• _How to complete this task_: Everything in the data that follows should be given again verbatim, except the images.

• _Recorded information_:
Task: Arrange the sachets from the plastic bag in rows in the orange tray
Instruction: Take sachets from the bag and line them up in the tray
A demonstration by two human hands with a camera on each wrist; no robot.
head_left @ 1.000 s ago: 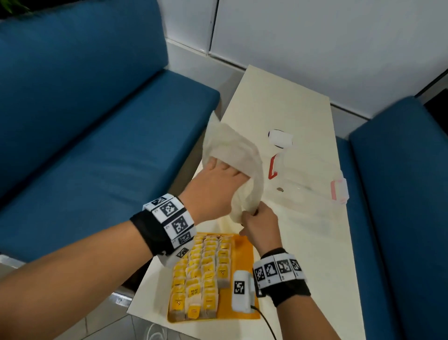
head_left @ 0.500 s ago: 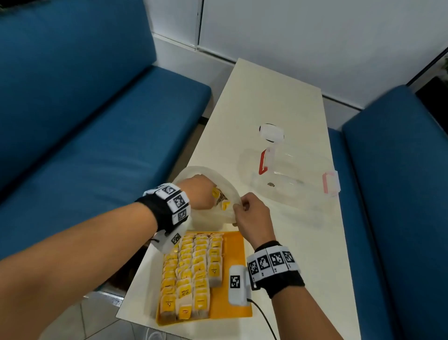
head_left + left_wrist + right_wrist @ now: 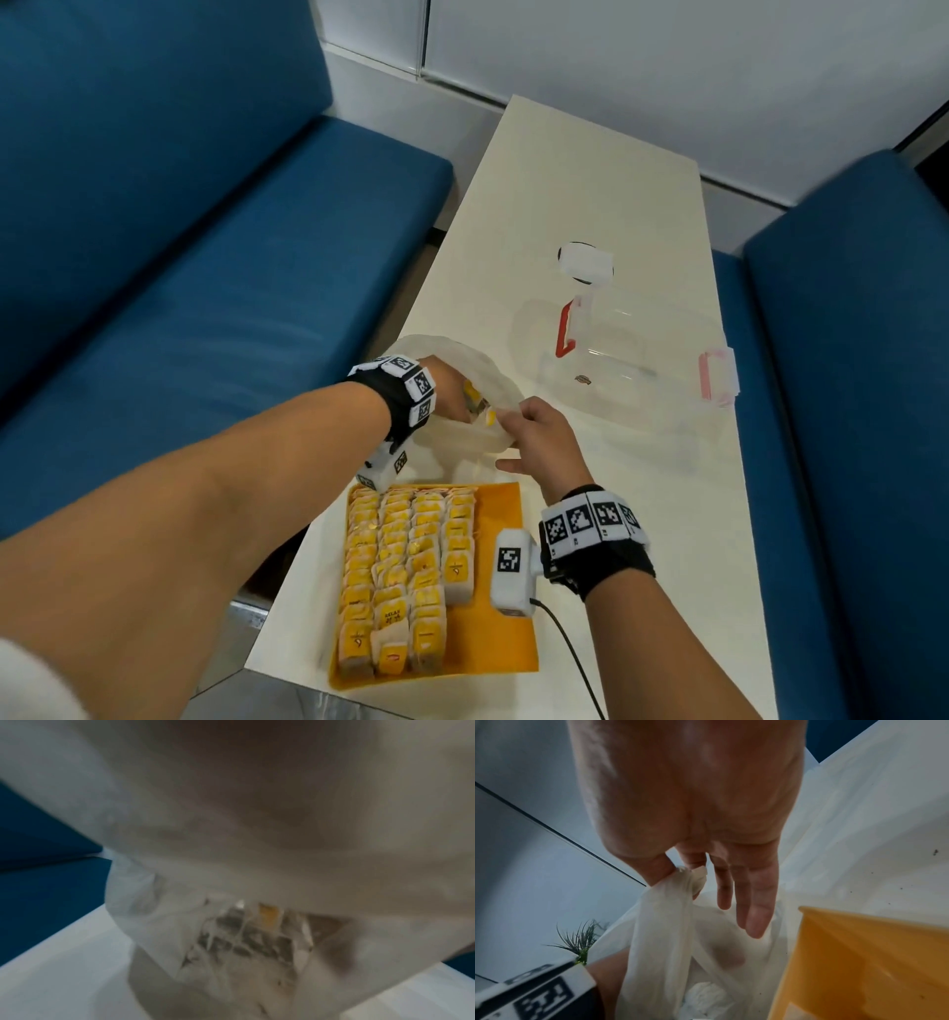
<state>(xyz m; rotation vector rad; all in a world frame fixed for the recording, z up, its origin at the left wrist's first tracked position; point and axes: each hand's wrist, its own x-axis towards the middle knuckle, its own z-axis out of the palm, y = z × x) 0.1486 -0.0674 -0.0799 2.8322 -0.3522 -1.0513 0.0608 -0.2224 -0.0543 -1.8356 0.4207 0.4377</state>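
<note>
The orange tray [image 3: 498, 642] lies at the near end of the table, with several rows of yellow sachets [image 3: 395, 575] filling its left part; its right strip is bare. Just beyond it sits the translucent plastic bag [image 3: 462, 442], mouth open upward. My left hand [image 3: 449, 393] reaches into the bag among loose sachets [image 3: 482, 411]; its fingers are hidden. The left wrist view shows blurred sachets [image 3: 257, 933] through the bag wall [image 3: 180, 882]. My right hand [image 3: 508, 416] pinches the bag rim [image 3: 659, 923] between thumb and forefinger, the other fingers [image 3: 754, 912] straight, beside the tray [image 3: 859, 963].
A clear plastic container [image 3: 642, 370] with a red and a pink latch stands on the table [image 3: 590, 180] right of the bag, and a white lid [image 3: 585, 262] lies behind it. Blue sofas flank the table on the left [image 3: 205, 308] and right [image 3: 847, 411].
The bag, held up in the air a second ago, has come down onto the table with its mouth spread open. My left hand has gone inside it; the right hand keeps its hold on the rim.
</note>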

• _Answer box_:
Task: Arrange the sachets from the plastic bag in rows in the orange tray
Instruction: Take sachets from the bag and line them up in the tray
A demonstration by two human hands with a camera on each wrist; no robot.
head_left @ 1.000 s ago: 
head_left @ 0.500 s ago: 
head_left + left_wrist + right_wrist @ now: 
<state>(xyz m; rotation vector rad; all in a world frame fixed for the recording, z up, its origin at the left wrist's first tracked position; point and axes: each hand's wrist, its own x-axis towards the middle knuckle, its own z-axis out of the palm, y = z × x) 0.1486 -0.0674 -0.0799 2.8322 -0.3522 -1.0513 0.0608 -0.2224 -0.0543 -1.8356 0.4207 0.4377</state>
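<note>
The orange tray [image 3: 498, 642] lies at the near end of the table, with several rows of yellow sachets [image 3: 395, 575] filling its left part; its right strip is bare. Just beyond it sits the translucent plastic bag [image 3: 462, 442], mouth open upward. My left hand [image 3: 449, 393] reaches into the bag among loose sachets [image 3: 482, 411]; its fingers are hidden. The left wrist view shows blurred sachets [image 3: 257, 933] through the bag wall [image 3: 180, 882]. My right hand [image 3: 508, 416] pinches the bag rim [image 3: 659, 923] between thumb and forefinger, the other fingers [image 3: 754, 912] straight, beside the tray [image 3: 859, 963].
A clear plastic container [image 3: 642, 370] with a red and a pink latch stands on the table [image 3: 590, 180] right of the bag, and a white lid [image 3: 585, 262] lies behind it. Blue sofas flank the table on the left [image 3: 205, 308] and right [image 3: 847, 411].
The bag, held up in the air a second ago, has come down onto the table with its mouth spread open. My left hand has gone inside it; the right hand keeps its hold on the rim.
</note>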

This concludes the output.